Two aliens crash-land in Texas, in the middle of nowhere – sorta out where Aphrodite lives.
They walk for hours looking for some sign of civilization. Finally, they come upon an abandoned gas station.
In all their travels through the galaxy, they’ve never seen anything like this before. They approach one of the gas pumps, and one of the aliens speaks to it. "Greetings, Earthling! We come in peace. Take us to your leader."
The gas pump, of course, doesn't respond.
The alien repeats the greeting. Again, there is no response.
The alien is annoyed by this blatant disrespect -- so, he draws his ray gun, and says impatiently, "Earthling! We have traveled light-years to come to your sorry planet! How dare you ignore us! Take us to your leader or I'll fire!"

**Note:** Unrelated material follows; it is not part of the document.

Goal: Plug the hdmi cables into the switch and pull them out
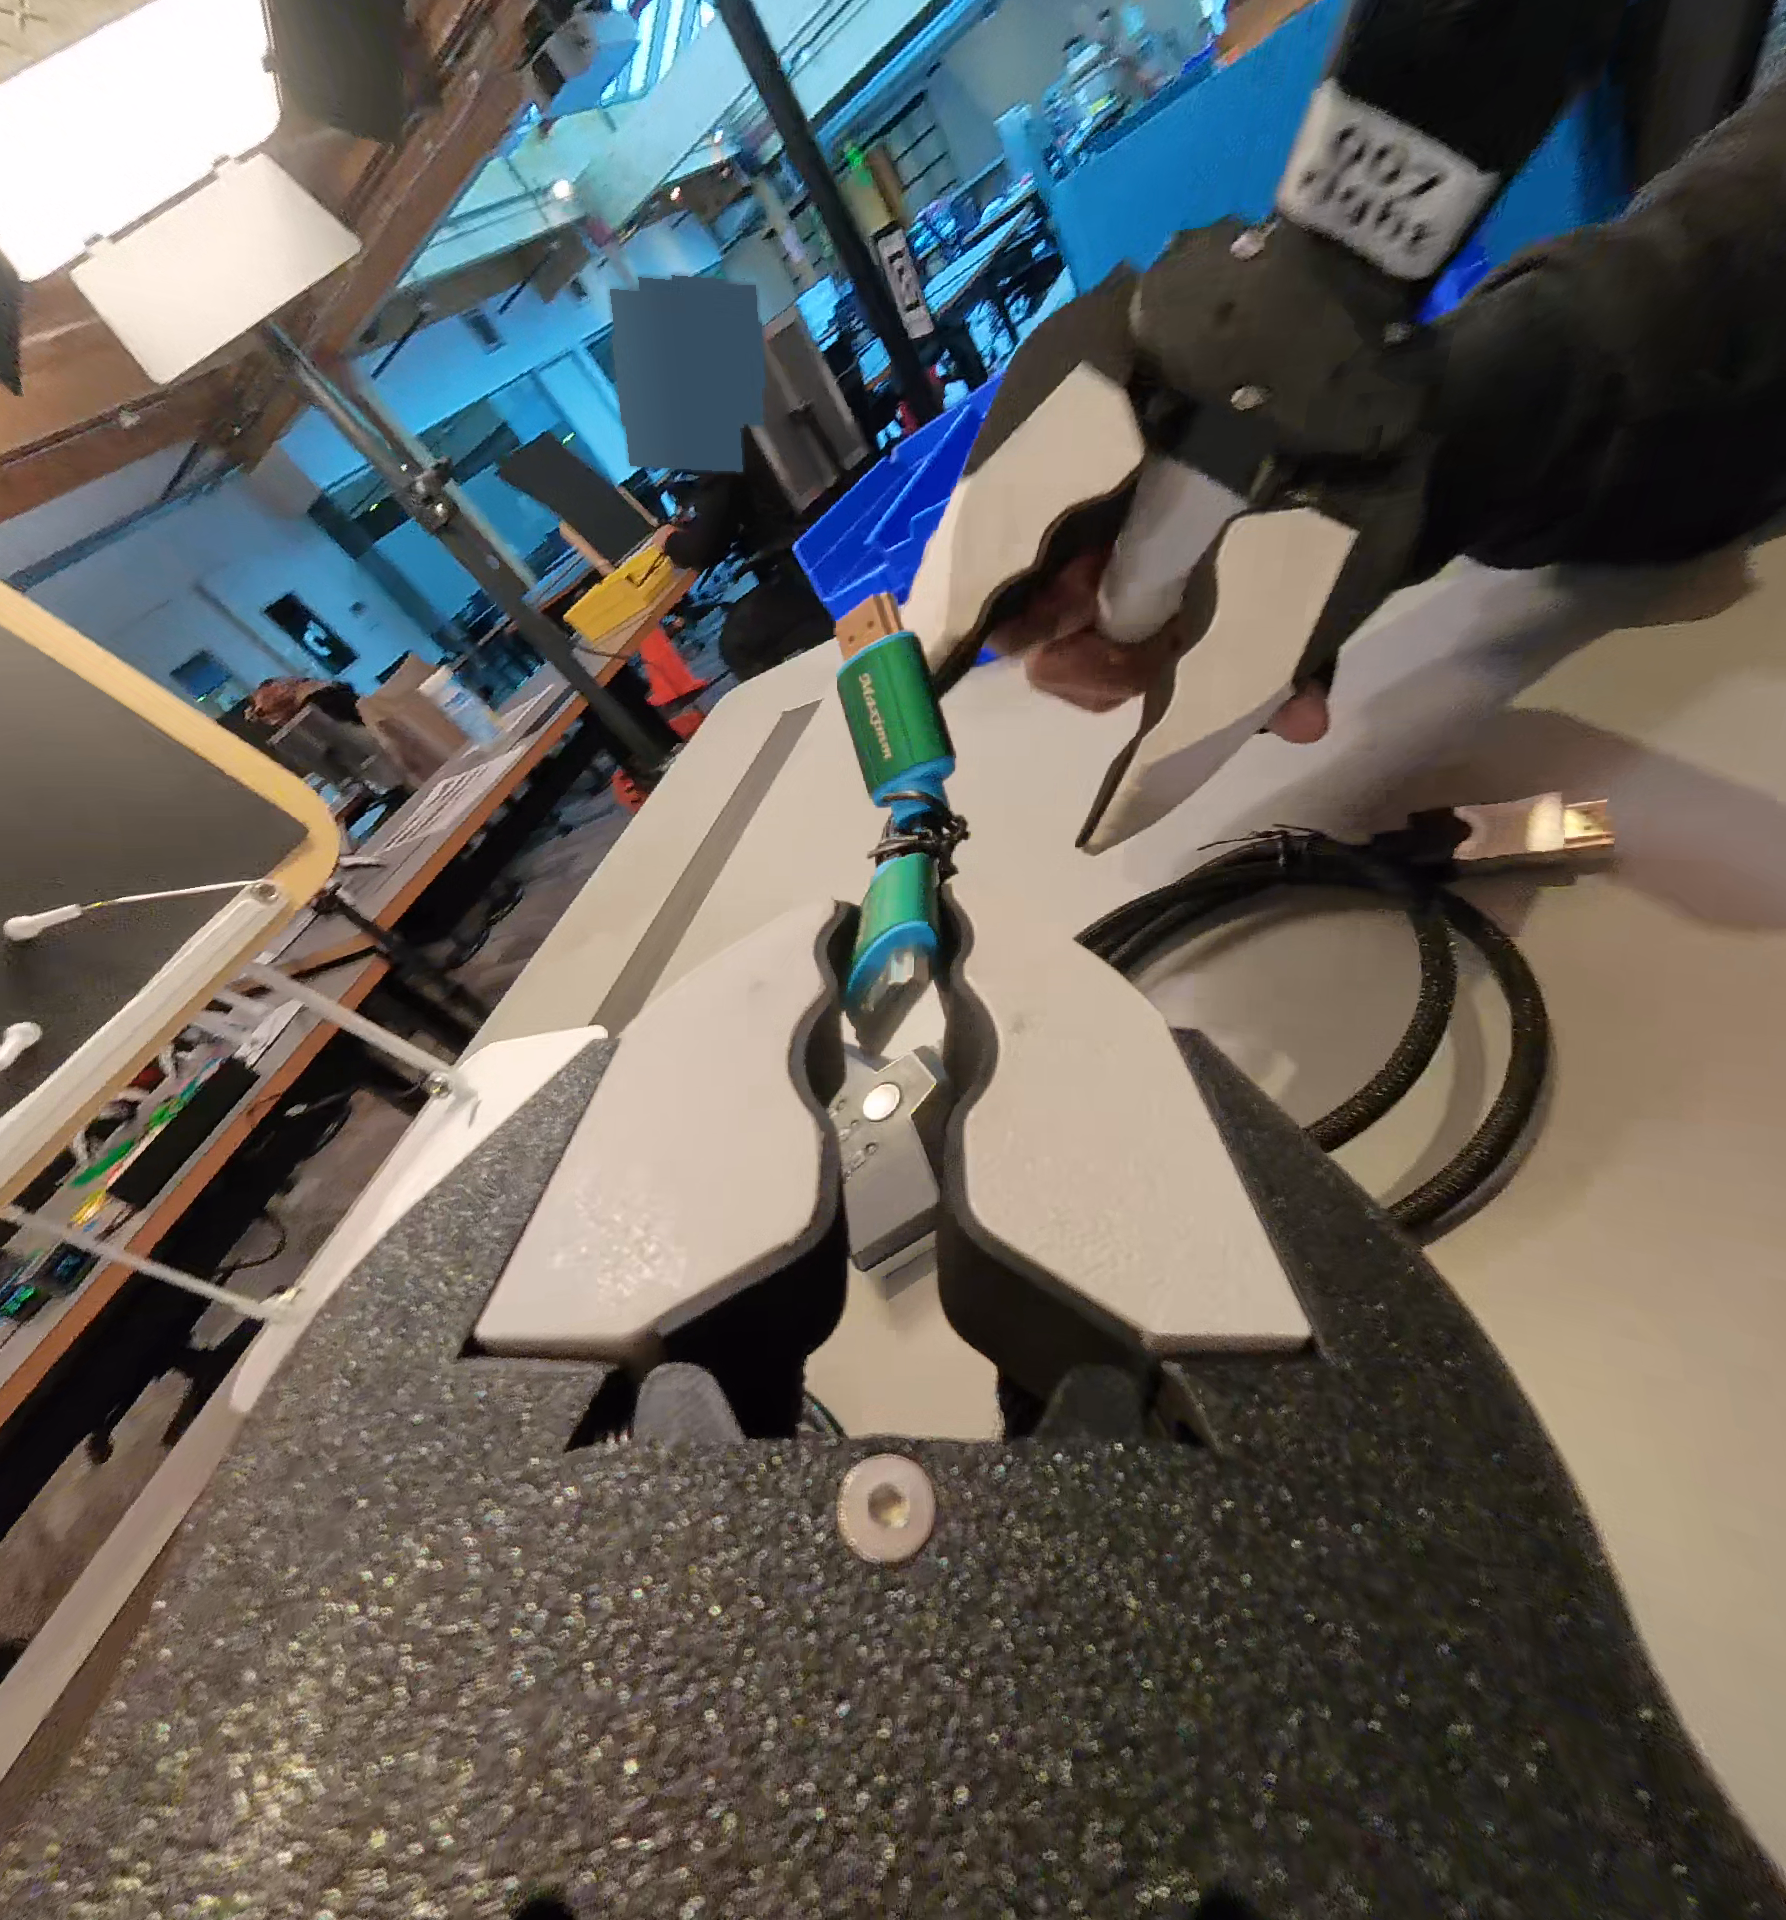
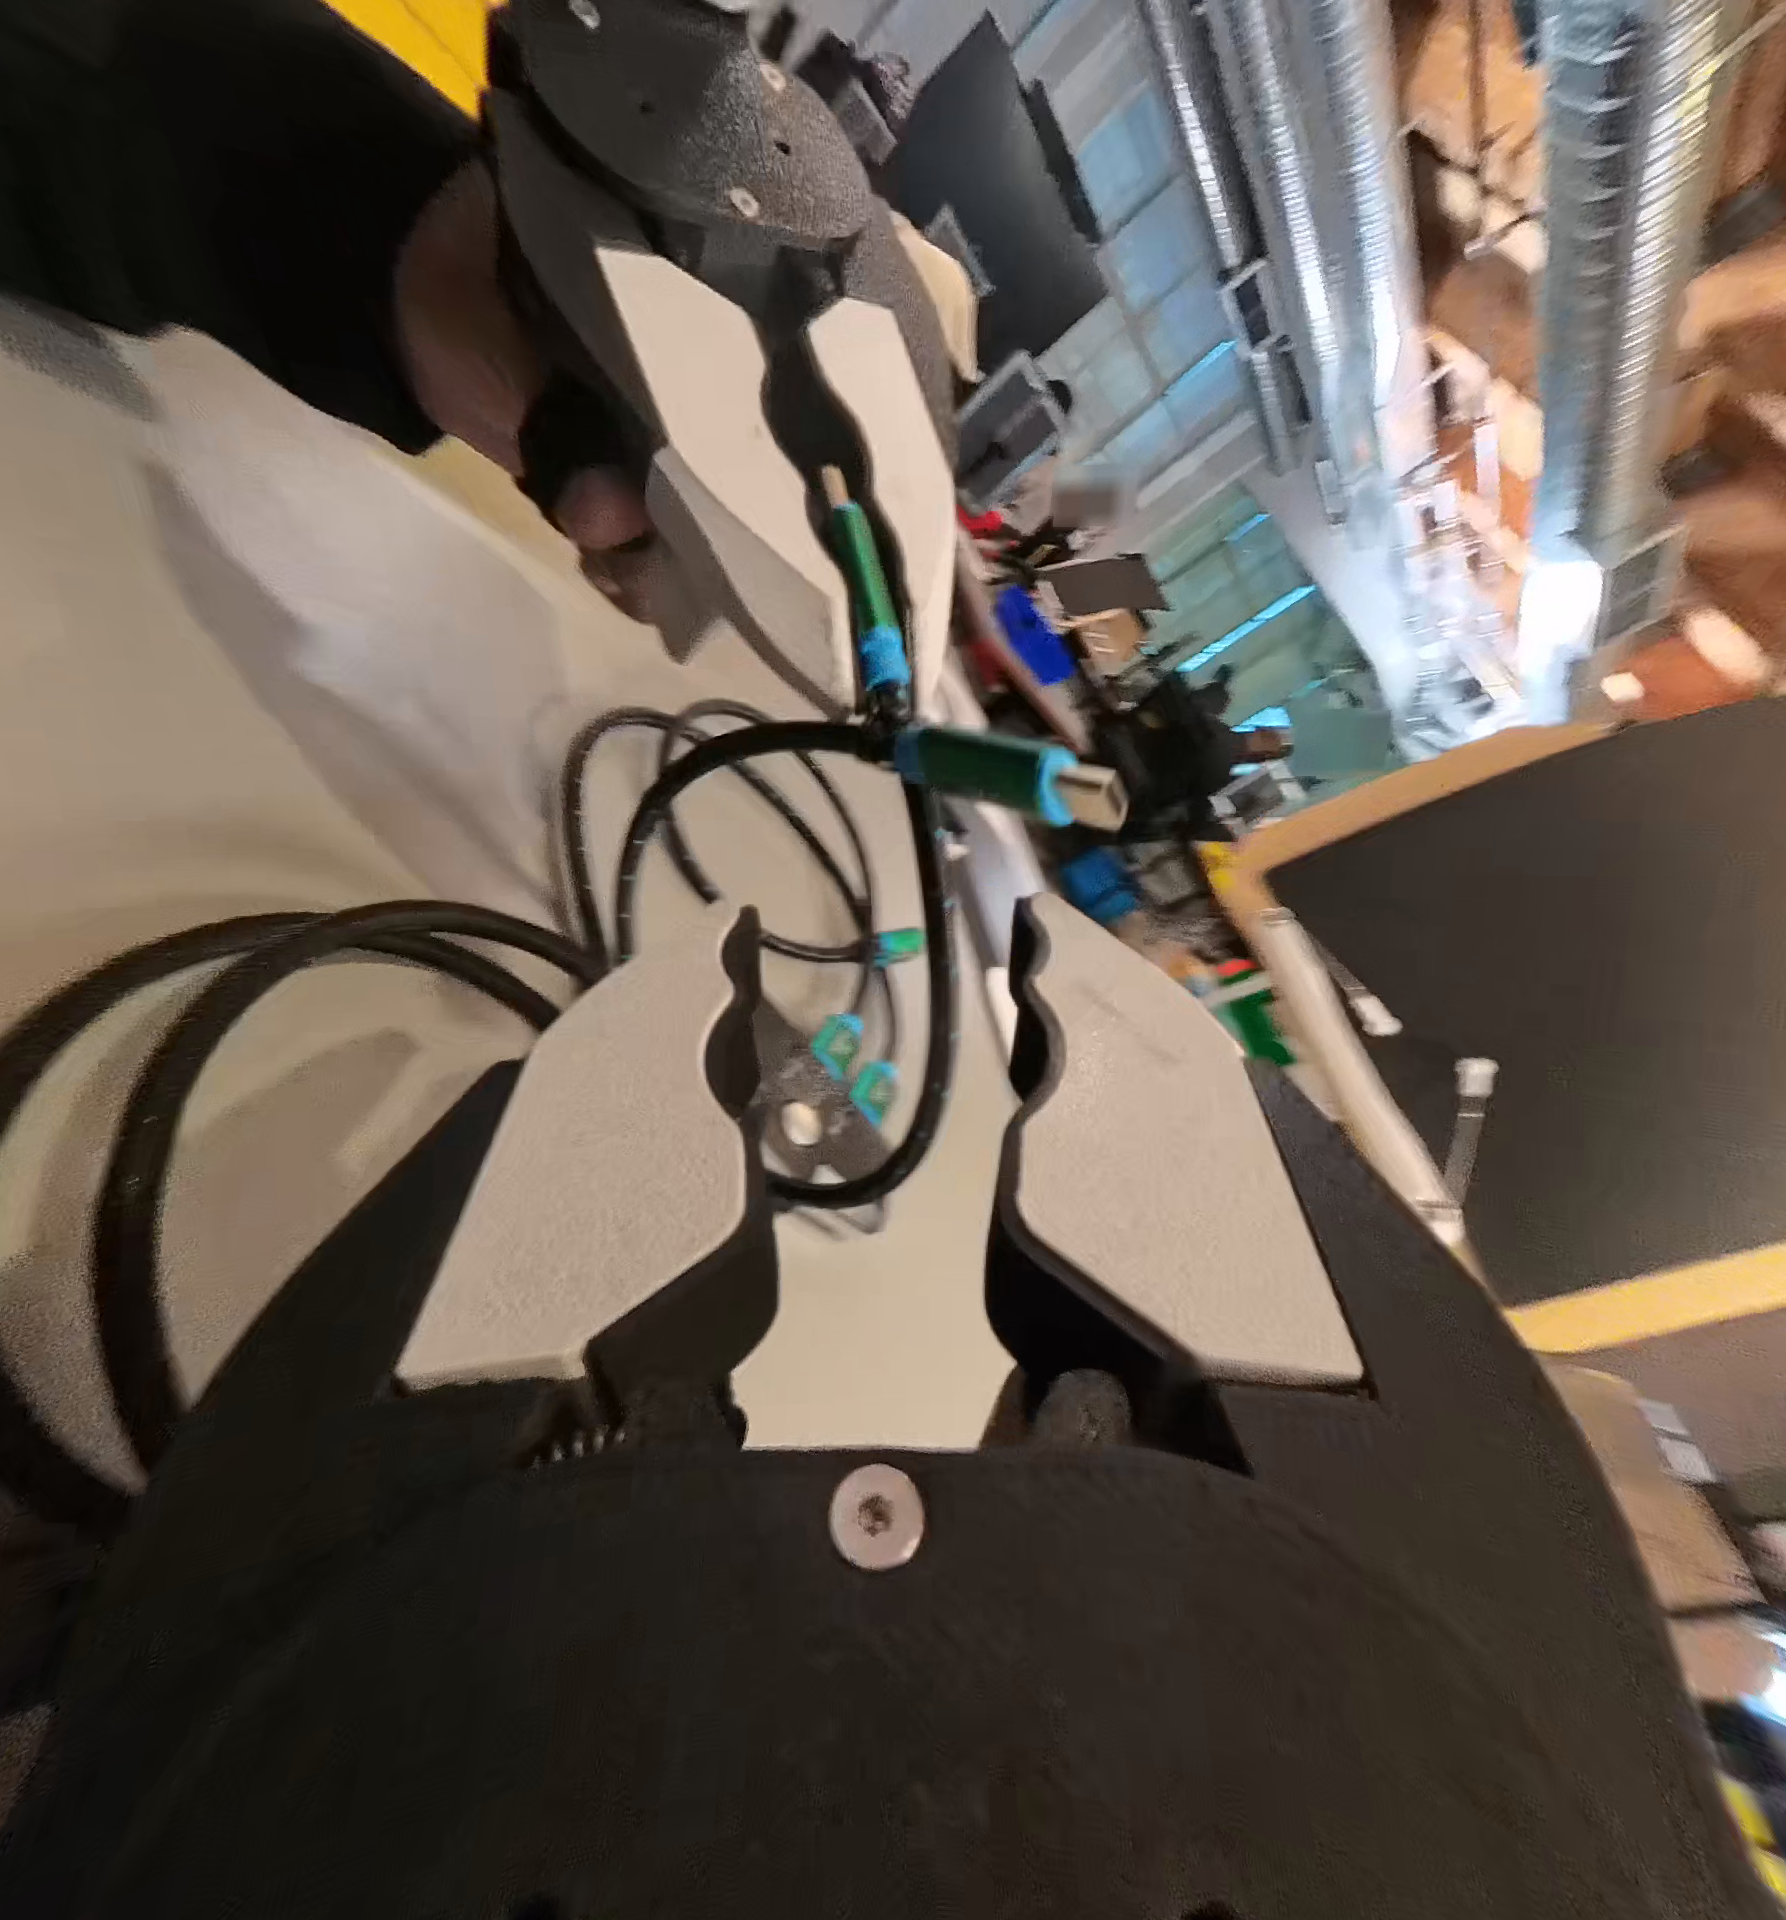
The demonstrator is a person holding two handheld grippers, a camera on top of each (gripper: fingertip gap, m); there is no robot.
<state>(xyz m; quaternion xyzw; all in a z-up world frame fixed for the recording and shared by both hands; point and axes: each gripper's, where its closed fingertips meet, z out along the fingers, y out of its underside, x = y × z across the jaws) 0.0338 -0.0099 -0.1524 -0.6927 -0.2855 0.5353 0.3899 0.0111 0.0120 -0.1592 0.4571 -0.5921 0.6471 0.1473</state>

The other alien, who until now has been quietly watching his commander, attempts to warn him to be cautious. "I don’t think you want to make him mad!"
But it’s too late -- before he can finish his warning, the commander fires.
A huge explosion blows both of the aliens 100 yards into the desert. They fall to the ground in a heap.
When they regain consciousness, the commander turns to his fellow alien. "What a ferocious creature! It nearly killed us! How did you know it was so dangerous?"
His companion responds, "I've learned one thing during my travels through the galaxy: when a guy can wrap his dick around himself twice and then stick it in his ear -- you don't mess with him!"